> [Your objective]: Omitting the pictures, print every line below exactly as it stands.

> [Task input]:
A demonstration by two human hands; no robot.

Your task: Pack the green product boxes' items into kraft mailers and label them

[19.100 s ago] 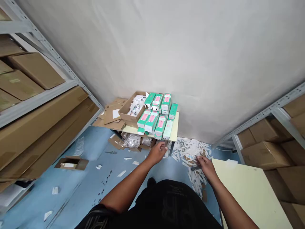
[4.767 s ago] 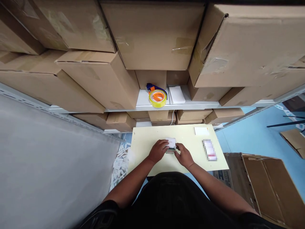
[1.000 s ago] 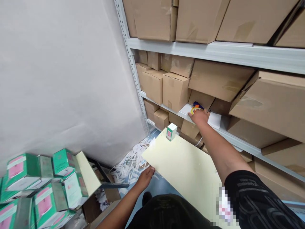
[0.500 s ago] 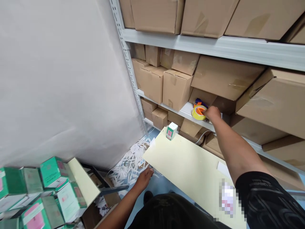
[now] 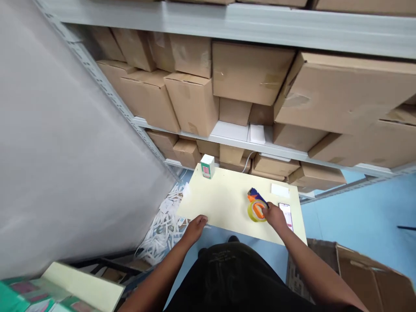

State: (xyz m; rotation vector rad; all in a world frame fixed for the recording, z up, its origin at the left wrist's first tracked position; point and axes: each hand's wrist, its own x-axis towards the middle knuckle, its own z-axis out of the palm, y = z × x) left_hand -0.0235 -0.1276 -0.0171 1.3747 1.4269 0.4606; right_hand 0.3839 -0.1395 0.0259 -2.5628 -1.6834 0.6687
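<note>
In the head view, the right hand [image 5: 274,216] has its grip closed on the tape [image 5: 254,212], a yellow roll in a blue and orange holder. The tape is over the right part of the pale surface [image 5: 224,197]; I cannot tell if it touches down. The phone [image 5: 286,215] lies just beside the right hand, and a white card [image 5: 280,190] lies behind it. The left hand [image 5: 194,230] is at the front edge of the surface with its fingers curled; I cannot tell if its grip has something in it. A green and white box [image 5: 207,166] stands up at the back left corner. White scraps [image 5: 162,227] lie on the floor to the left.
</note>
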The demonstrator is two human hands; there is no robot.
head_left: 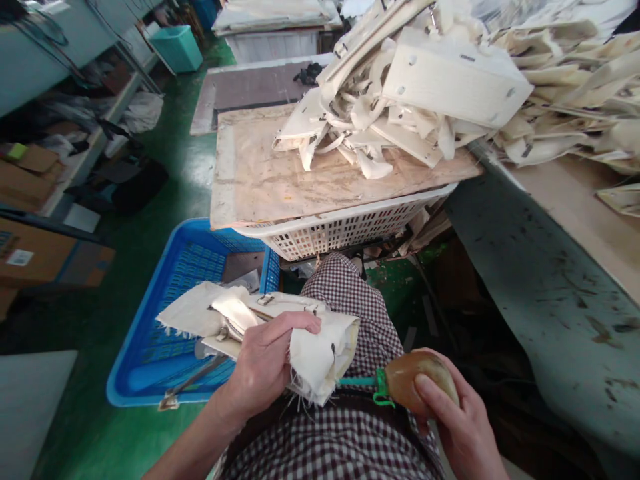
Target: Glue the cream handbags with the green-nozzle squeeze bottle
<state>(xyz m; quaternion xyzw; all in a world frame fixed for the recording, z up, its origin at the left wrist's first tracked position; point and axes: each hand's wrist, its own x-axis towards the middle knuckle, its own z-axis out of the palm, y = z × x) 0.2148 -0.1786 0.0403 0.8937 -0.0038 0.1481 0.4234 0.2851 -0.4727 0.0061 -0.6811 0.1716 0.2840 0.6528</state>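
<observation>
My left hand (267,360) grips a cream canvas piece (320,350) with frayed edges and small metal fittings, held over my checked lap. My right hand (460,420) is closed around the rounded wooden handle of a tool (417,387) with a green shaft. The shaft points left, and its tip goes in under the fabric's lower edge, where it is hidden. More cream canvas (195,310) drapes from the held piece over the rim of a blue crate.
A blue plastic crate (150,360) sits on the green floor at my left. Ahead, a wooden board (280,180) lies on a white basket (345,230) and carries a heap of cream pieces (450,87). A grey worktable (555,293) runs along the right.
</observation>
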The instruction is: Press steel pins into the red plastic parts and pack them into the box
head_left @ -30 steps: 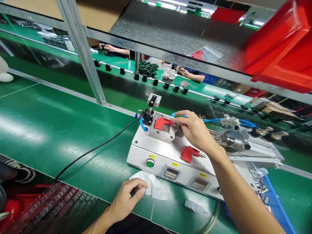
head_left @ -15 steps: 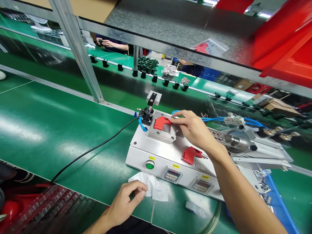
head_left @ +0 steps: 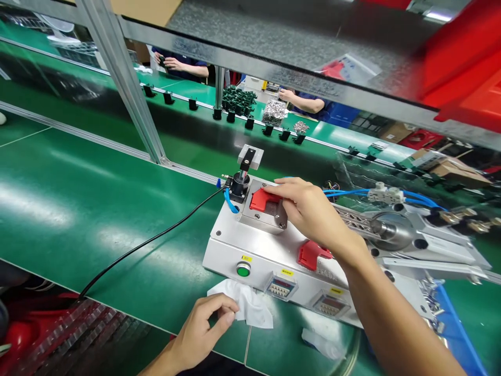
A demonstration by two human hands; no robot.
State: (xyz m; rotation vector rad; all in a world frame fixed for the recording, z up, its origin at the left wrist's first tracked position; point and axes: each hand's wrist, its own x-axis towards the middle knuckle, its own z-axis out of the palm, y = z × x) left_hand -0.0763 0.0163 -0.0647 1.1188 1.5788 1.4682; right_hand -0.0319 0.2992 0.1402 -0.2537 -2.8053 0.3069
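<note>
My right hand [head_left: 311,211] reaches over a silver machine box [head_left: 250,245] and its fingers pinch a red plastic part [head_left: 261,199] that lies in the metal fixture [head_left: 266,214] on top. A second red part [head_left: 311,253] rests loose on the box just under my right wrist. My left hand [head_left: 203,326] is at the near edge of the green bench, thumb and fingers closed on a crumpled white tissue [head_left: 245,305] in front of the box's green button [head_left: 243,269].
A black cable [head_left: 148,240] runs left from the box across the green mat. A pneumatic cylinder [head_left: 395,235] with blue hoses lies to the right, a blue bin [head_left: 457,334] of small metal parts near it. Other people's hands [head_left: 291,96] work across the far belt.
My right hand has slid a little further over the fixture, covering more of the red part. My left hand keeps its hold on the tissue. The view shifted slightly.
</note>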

> [Exercise output]:
A demonstration by two human hands; no robot.

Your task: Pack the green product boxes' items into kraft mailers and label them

[19.100 s ago] 
[4.767 s ago] 
[1.000 s ago] 
[0.500 s ago] 
[now] 

State: (xyz m; rotation vector rad; all in a world frame fixed for the recording, z up, its origin at the left wrist's first tracked position; point and axes: each hand's wrist, its own x-axis towards the middle knuckle, its own z-axis out of the palm, y = z × x) left_hand -0.0235 -0.1276 -0.0171 1.3747 1.4269 0.4606; right_hand 0.3839 -0.1395 0.0259 -2.5628 -1.6834 0.6687
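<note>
In the head view, the right hand [image 5: 274,216] has its grip closed on the tape [image 5: 254,212], a yellow roll in a blue and orange holder. The tape is over the right part of the pale surface [image 5: 224,197]; I cannot tell if it touches down. The phone [image 5: 286,215] lies just beside the right hand, and a white card [image 5: 280,190] lies behind it. The left hand [image 5: 194,230] is at the front edge of the surface with its fingers curled; I cannot tell if its grip has something in it. A green and white box [image 5: 207,166] stands up at the back left corner. White scraps [image 5: 162,227] lie on the floor to the left.
</note>
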The demonstrator is two human hands; there is no robot.
head_left: 
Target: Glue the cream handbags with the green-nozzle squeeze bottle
<state>(xyz m; quaternion xyzw; all in a world frame fixed for the recording, z up, its origin at the left wrist's first tracked position; point and axes: each hand's wrist, its own x-axis towards the middle knuckle, its own z-axis out of the palm, y = z × x) 0.2148 -0.1786 0.0403 0.8937 -0.0038 0.1481 0.4234 0.2851 -0.4727 0.0061 -0.6811 0.1716 0.2840 0.6528</state>
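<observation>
My left hand (267,360) grips a cream canvas piece (320,350) with frayed edges and small metal fittings, held over my checked lap. My right hand (460,420) is closed around the rounded wooden handle of a tool (417,387) with a green shaft. The shaft points left, and its tip goes in under the fabric's lower edge, where it is hidden. More cream canvas (195,310) drapes from the held piece over the rim of a blue crate.
A blue plastic crate (150,360) sits on the green floor at my left. Ahead, a wooden board (280,180) lies on a white basket (345,230) and carries a heap of cream pieces (450,87). A grey worktable (555,293) runs along the right.
</observation>
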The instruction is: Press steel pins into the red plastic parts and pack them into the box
head_left @ -30 steps: 
head_left @ -15 steps: 
head_left @ +0 steps: 
A demonstration by two human hands; no robot.
State: (xyz m; rotation vector rad; all in a world frame fixed for the recording, z up, its origin at the left wrist's first tracked position; point and axes: each hand's wrist, its own x-axis towards the middle knuckle, its own z-axis out of the palm, y = z × x) left_hand -0.0763 0.0163 -0.0647 1.1188 1.5788 1.4682; right_hand -0.0319 0.2992 0.1402 -0.2537 -2.8053 0.3069
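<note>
My right hand [head_left: 311,211] reaches over a silver machine box [head_left: 250,245] and its fingers pinch a red plastic part [head_left: 261,199] that lies in the metal fixture [head_left: 266,214] on top. A second red part [head_left: 311,253] rests loose on the box just under my right wrist. My left hand [head_left: 203,326] is at the near edge of the green bench, thumb and fingers closed on a crumpled white tissue [head_left: 245,305] in front of the box's green button [head_left: 243,269].
A black cable [head_left: 148,240] runs left from the box across the green mat. A pneumatic cylinder [head_left: 395,235] with blue hoses lies to the right, a blue bin [head_left: 457,334] of small metal parts near it. Other people's hands [head_left: 291,96] work across the far belt.
My right hand has slid a little further over the fixture, covering more of the red part. My left hand keeps its hold on the tissue. The view shifted slightly.
</note>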

No further output is needed for this exercise.